Chris Mims, a spokesman for the city of Jackson, said 45 families in an apartment complex were taken to a storm shelter because of water from a flooded creek that came near the building.
The storm dumped 8 to 10 inches of rain in central Mississippi before slacking off as it weakened and pushed to the east. As much as a foot fell in parts of New Orleans, and even more in other areas.
Just west of the Florida Panhandle, Alabama’s main beaches in Gulf Shores and Orange Beach alternately filled with and emptied of tourists as squalls from Lee moved across the coast on Labor Day. Many vacationers spent the morning packing for the drive north toward heavy storms moving across the region.
Beaches were empty about 35 miles west on Dauphin Island as waves broke beneath houses standing on stilts and splintered lumber floated in the surf. Much of the island’s main road was flooded and covered with sand, jellyfish and foam washed in by Lee. Customers trickled into the town’s largest store on what should have been a busy day.
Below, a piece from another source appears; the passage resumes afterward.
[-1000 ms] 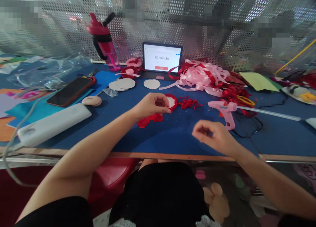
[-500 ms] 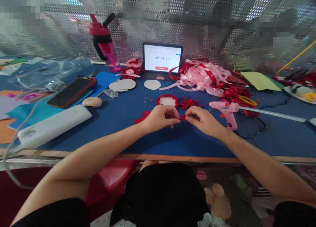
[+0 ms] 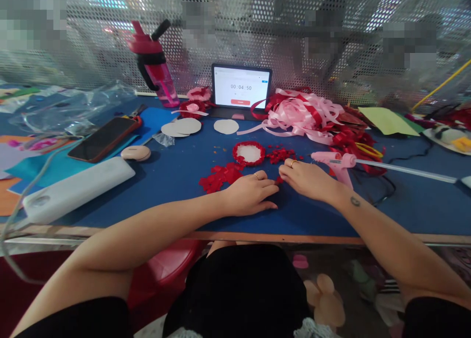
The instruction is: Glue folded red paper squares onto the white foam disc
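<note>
My left hand [image 3: 253, 193] rests low over the blue tabletop, palm down, thumb and fingers apart, with nothing visible in it. Close beside its fingertips, my right hand [image 3: 306, 177] has its fingers pinched on a small red ribbon piece [image 3: 279, 180], mostly hidden by the fingers. Beyond the hands lies a white disc [image 3: 249, 153] edged with a ring of red ribbon bits. To its right is a small heap of rolled-looking red pieces [image 3: 280, 155]. Flat red ribbon cuttings [image 3: 221, 176] lie left of my left hand.
A pink glue gun [image 3: 333, 161] with a long glue stick lies right of my right hand. Behind are pink and red ribbons [image 3: 301, 110], white discs [image 3: 226, 126] and a tablet [image 3: 241, 87] showing a timer. A phone [image 3: 105, 139], white power strip [image 3: 79, 188] and bottle [image 3: 158, 68] stand left.
My left hand has lowered and moved slightly right, its fingers opening out of a curl. My right hand has shifted slightly right and turned palm down. More red cuttings are uncovered.
</note>
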Motion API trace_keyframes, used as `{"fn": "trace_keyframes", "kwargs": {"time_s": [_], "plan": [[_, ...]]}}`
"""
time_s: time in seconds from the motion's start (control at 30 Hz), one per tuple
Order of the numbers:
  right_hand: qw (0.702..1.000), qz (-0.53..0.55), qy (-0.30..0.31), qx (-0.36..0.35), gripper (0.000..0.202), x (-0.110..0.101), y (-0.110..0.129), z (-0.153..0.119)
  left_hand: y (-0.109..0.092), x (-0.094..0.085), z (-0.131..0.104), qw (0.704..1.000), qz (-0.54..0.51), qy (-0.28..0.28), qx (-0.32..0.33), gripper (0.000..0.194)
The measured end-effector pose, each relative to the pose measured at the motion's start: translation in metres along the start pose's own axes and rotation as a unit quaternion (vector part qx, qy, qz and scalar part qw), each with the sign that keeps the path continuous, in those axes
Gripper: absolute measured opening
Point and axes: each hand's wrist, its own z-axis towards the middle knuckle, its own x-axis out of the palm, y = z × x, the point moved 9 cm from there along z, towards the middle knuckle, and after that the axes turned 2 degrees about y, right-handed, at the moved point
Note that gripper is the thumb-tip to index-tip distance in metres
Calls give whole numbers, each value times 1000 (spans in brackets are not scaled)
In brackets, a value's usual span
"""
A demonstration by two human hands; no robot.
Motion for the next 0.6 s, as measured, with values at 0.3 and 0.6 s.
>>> {"fn": "trace_keyframes", "kwargs": {"time_s": [0.3, 0.6], "plan": [[998, 50, 0, 35, 20, 1, -13, -8, 1, 1, 1, 1000, 7, 14, -1, 39], [990, 142, -11, 17, 23, -23, -4, -75, 2, 2, -1, 1000, -4, 13, 0, 39]]}}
“It’s been kind of boring,” said Tabitha Miller, a clerk at Ship and Shore. “It’s not killing us, though, since we’re the only gig in town.”
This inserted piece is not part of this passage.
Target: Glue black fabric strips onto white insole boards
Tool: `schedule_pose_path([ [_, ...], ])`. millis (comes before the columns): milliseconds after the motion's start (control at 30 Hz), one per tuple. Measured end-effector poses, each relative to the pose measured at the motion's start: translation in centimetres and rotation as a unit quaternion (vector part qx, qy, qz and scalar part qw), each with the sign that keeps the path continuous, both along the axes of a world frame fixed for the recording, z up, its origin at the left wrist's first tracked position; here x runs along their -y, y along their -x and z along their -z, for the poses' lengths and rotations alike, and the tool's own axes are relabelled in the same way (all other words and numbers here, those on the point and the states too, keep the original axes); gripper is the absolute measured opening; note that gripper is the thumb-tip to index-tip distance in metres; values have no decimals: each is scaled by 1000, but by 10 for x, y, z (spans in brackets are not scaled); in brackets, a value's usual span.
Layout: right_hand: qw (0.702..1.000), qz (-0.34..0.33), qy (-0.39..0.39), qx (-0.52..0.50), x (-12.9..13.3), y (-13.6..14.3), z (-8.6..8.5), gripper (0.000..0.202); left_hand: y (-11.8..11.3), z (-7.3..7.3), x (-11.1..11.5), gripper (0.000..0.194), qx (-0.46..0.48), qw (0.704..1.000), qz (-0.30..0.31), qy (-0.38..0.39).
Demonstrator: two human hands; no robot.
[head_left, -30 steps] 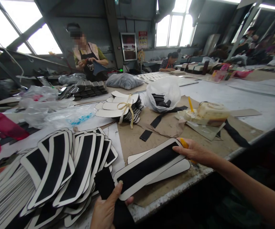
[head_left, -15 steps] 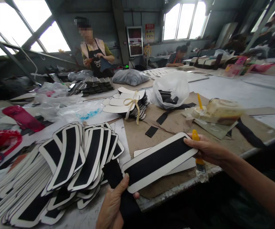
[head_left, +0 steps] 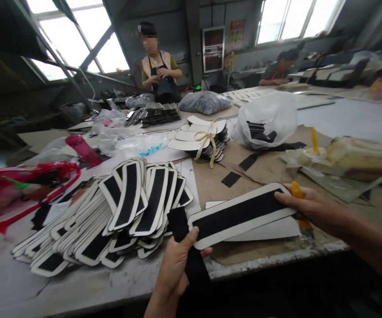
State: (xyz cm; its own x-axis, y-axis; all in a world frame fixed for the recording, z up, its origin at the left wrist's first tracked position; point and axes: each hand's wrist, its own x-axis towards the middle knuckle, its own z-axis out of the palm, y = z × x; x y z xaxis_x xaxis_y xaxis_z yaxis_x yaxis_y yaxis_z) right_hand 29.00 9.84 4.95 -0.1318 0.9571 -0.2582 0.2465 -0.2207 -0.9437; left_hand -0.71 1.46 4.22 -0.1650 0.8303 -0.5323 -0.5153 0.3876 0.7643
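A long white panel with rounded ends and a black fabric band down its middle (head_left: 240, 215) is held slightly tilted above the near edge of the table. The hands are apart, each pinching one end: the left hand (head_left: 175, 264) has its thumb on the left end, and the right hand (head_left: 316, 210) grips the right end while also keeping a yellow-handled tool, apparently a brush (head_left: 297, 191), against its fingers. Over the last second that hold has barely altered; mainly the view has swung left, so the panel itself seems no further along, its band already lying within the white border.

A loose black fabric strip (head_left: 178, 224) runs by the left hand and down toward the near edge. Just below the held panel lies a plain white panel (head_left: 270, 230). To the left, a spread pile of black-banded white panels (head_left: 127, 194) now shows more fully. Farther off sits a ribbon-tied bundle of white curved pieces (head_left: 191, 145), left of a translucent plastic bag (head_left: 277, 110).
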Motion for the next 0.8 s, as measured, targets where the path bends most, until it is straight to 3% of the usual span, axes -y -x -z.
schedule_pose_path([
  [200,996,-24,13,-84,0,12,-10,42,-4,-10,-5,23,-68,994,-65,48],
  [333,999,-20,0,-34,-4,18,-12,42,-5,-11,-11,22,-74,991,-79,76],
  [500,999,-31,-7,18,-8,21,-14,42,-8,-16,-14,26,-60,993,-90,52],
  [667,993,-34,19,-108,-8,18,-10,40,-6,-20,-10,21,-47,992,-88,77],
  [800,978,-19,55,-200,-8,15,-7,38,0,-8,-6,18,3,990,-92,103],
])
National Hurricane Center specialist Robbie Berg said Lee’s flash-flood threat could be more severe as the rain moves from the flatter Gulf region into the rugged Appalachians.
Closer to the Gulf, the water is “just going to sit there a couple of days,” he said. “Up in the Appalachians, you get more threat of flash floods.”
The system was moving sluggishly on a track that would run it up the Tennessee Valley on Tuesday. It already had dropped nearly 4 inches of rain in Pike County, Ky., by Monday morning. Flash-flood watches were issued for parts of both Tennessee and Kentucky, and forecasters warned that stream flooding and mudslides were possible.
So far, the weather has not prompted any evacuations of Labor Day campers at Great Smoky Mountains National Park.
Some of the damage on the Gulf Coast, where tropical storms are an almost yearly event, appeared to come from spinoff tornadoes that touched down in southern Mississippi and Alabama.
Dena Hickman said her home in Saucier, Miss., was damaged by what she believes was a tornado. It happened too fast for her to get her 12-year-old daughter, who uses a wheelchair, out of her bed and into a safer place.
“I laid on top of her to try to protect her. It all happened so quickly, I couldn’t do anything else,” she said Sunday.
Her family weathered the storm, but it damaged shingles on their roof, flipped a 34-foot camper on its side, ripped off the roof of a cinder-block building that houses a water pump and pulled the doors off of a metal shop building. Harrison County officials said five homes were damaged by the suspected twister, but no injuries were reported.
As much as a foot of rain fell in parts of New Orleans and caused some street flooding, but the city’s 24 pumps were sucking up the water and sending it into Lake Pontchartrain. About 200 families had to be evacuated because of flooding in Livingston Parish.
In Plaquemines Parish, authorities were planning to cut a hole in a levee to drain water from a main highway. The parish, south of New Orleans, sits on a sliver of land dotted with oil and gas companies and is protected by two levees — a Mississippi River levee and a so-called back levee.
Parish spokesman Kurt Fromherz said wind from Tropical Storm Lee pushed water into Barataria Bay, which caused water to overtop the back levee in low places. Once the wind shifts, crews will cut a hole in the levee to drain water from Louisiana 23, the main artery through the parish, Mr. Fromherz said.
Associated Press writers Jay Reeves in Dauphin Island, Ala., and Randall Dickerson in Nashville, Tenn., contributed to this report.